- _TASK BRIEF_:
Bring together copies of the lines in the data below that contain the word "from".

- _DATA SECTION_:

=-=-=

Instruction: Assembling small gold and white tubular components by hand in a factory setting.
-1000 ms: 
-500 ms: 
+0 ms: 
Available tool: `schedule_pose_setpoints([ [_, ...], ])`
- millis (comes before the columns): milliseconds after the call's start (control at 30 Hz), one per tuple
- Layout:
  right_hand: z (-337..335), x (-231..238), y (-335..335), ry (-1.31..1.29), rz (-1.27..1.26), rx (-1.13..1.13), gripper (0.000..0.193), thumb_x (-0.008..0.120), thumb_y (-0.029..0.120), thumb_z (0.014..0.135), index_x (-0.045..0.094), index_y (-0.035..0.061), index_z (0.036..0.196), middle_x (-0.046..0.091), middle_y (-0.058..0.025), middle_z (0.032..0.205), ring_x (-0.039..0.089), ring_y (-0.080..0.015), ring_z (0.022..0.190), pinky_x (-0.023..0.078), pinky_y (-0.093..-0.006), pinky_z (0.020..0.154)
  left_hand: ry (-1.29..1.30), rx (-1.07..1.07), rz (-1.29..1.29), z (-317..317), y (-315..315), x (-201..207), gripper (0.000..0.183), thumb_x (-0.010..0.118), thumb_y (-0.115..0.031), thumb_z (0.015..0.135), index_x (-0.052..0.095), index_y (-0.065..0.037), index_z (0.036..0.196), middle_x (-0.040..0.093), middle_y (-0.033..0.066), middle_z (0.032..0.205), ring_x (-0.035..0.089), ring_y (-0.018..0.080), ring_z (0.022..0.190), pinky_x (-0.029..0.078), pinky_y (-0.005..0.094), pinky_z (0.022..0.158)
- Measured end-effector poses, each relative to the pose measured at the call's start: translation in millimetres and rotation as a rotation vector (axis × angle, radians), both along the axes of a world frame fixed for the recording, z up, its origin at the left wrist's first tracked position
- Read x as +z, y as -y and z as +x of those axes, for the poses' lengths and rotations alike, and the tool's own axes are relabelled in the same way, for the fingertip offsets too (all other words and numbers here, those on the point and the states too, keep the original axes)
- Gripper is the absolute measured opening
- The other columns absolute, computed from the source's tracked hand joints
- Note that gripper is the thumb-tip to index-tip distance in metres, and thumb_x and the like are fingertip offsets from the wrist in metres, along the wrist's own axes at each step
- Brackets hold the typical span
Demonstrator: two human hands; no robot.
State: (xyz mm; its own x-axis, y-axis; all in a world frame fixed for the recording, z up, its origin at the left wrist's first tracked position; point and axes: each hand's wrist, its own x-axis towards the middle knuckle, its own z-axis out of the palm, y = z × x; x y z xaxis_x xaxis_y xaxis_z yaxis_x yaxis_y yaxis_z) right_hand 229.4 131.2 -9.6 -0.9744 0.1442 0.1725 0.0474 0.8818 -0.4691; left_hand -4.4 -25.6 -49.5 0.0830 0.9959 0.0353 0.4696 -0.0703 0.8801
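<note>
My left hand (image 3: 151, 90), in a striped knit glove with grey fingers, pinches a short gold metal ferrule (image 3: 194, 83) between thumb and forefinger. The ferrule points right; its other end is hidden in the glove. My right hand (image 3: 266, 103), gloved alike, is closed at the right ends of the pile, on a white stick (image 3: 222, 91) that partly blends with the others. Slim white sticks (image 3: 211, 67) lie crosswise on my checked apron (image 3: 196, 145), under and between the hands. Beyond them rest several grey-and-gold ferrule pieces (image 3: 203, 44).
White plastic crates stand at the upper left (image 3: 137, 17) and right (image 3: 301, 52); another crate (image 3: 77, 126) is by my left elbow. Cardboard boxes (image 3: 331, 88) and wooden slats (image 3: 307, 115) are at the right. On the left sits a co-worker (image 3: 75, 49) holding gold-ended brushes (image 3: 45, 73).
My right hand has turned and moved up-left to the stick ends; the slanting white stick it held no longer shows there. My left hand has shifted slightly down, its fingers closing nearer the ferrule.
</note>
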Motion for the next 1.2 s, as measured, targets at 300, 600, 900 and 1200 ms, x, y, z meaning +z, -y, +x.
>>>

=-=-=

- _FINAL ANSWER_:
- The other columns absolute, computed from the source's tracked hand joints
- Note that gripper is the thumb-tip to index-tip distance in metres, and thumb_x and the like are fingertip offsets from the wrist in metres, along the wrist's own axes at each step

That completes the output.